Indeed. Lezak went down and back in an astonishing 46.06 seconds, the fastest relay leg in history though it doesn't count as an official record.
"Jason is the most phenomenal closer I've ever seen in my life," Jones said. "He's been able to get his hand on the wall from behind, from ahead, it doesn't matter."
Just how fast was it? Eamon Sullivan of Australia also set a world record by swimming the leadoff leg in 47.24 - shattering Bernard's individual mark of 47.50 in the 100 free. While the top five teams all went under the previous world record, two of them didn't even get a medal. France settled for silver and Australia claimed the bronze. Italy and Sweden didn't get anything.

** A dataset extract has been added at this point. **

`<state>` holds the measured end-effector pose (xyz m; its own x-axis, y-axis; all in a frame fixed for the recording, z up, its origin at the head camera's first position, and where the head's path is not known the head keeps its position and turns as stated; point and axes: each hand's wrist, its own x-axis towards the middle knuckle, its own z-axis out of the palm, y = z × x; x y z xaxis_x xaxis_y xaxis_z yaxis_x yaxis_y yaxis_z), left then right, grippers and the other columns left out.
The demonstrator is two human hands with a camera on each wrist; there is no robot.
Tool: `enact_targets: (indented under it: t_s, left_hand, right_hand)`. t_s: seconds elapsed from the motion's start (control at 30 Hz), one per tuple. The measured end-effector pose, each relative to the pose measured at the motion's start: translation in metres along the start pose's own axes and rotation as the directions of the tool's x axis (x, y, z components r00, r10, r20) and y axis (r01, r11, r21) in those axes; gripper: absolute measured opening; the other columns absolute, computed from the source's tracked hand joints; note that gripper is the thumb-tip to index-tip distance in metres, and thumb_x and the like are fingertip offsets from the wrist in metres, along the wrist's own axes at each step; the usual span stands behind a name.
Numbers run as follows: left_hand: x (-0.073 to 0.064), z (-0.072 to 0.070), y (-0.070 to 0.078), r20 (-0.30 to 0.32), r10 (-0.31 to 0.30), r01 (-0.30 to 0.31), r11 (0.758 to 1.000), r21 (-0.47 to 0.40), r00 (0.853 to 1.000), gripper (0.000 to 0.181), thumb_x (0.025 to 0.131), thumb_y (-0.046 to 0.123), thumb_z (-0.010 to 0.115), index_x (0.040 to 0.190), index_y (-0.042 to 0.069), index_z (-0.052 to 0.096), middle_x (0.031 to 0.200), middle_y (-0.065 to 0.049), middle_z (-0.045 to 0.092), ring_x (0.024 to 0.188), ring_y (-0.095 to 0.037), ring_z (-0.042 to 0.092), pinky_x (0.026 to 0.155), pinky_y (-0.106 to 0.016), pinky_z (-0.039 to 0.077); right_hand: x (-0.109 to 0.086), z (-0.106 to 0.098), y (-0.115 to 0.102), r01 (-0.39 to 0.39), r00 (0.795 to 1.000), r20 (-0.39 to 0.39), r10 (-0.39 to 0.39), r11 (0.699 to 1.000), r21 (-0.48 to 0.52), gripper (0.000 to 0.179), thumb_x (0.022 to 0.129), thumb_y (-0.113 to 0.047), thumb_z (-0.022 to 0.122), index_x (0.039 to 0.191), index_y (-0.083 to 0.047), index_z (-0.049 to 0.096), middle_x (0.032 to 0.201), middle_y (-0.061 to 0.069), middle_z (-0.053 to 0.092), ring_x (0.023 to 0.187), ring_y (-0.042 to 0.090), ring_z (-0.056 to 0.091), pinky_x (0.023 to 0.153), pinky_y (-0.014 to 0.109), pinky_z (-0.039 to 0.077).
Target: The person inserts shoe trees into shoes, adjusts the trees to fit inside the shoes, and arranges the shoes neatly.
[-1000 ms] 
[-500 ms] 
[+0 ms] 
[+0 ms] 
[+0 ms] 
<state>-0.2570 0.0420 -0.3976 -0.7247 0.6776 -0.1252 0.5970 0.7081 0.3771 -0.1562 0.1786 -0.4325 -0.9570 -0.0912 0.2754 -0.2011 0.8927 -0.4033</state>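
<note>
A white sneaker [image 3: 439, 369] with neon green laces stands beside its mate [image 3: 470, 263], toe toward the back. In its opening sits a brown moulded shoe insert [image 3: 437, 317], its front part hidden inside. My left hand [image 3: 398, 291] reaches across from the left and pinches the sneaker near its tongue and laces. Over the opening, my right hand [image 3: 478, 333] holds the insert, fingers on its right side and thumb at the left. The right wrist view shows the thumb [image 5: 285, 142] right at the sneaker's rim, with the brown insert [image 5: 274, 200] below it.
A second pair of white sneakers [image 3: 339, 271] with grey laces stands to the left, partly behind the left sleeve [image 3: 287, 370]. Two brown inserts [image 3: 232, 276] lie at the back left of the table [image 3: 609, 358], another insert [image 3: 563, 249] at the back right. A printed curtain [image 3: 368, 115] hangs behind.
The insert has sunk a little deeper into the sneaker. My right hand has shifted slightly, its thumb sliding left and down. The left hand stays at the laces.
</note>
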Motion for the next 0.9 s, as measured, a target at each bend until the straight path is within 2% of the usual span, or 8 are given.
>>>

Lezak stressed that he wasn't thinking about Phelps' bid to win eight golds when he set off on the anchor leg.
"Michael knows we didn't do this for him," Lezak said. "He was just a part of it and we were a part of it. Whether he wins eight gold medals or not, it wasn't going to be our responsibility for that to happen."
While all the focus has been on eight - the number of wins Phelps needs at these games to break Spitz's mark from the Munich Olympics - he's on the verge of tying another very special mark.
Spitz, Carl Lewis, Paavo Nurmi and Larysa Latynina share the record for the most gold medals over an Olympic career, each with nine, but they are merely keeping a spot warm for Phelps before he heads on by.
After winning six golds in Athens, he's two-for-two in Beijing. With six events left, he surely will eclipse the career record at these games and put it totally out of reach for anyone in the foreseeable future.
"Whatever the outcome is going to be," said his mother, Debbie Phelps, "it will make the history books.